Goal of the exercise: Print all the data below exactly, without images.

───

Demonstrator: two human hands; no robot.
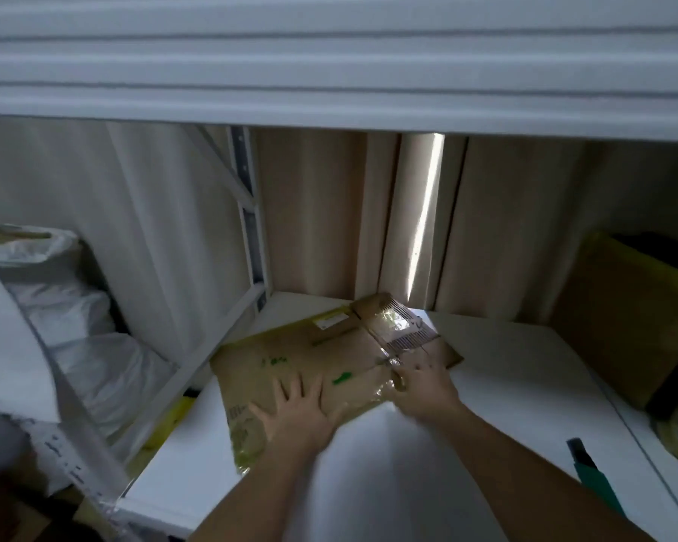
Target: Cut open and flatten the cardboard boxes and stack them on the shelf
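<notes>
A flattened cardboard box lies on the white shelf, its long axis running from the near left corner up to the far right, where its flaps point toward the curtain. The left hand presses flat on the near part, fingers spread. The right hand rests on the box's right edge; blur hides whether its fingers grip. Clear tape glints along the seams. Green marks and a small white label show, but none can be read. A teal-handled cutter lies near right on the shelf. White bags sit left.
</notes>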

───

Answer section:
Demonstrator: two human hands; no robot.
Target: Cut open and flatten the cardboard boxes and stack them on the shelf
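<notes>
A flattened cardboard box lies on the white shelf, its long axis running from the near left corner up to the far right, where its flaps point toward the curtain. The left hand presses flat on the near part, fingers spread. The right hand rests on the box's right edge; blur hides whether its fingers grip. Clear tape glints along the seams. Green marks and a small white label show, but none can be read. A teal-handled cutter lies near right on the shelf. White bags sit left.
</notes>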

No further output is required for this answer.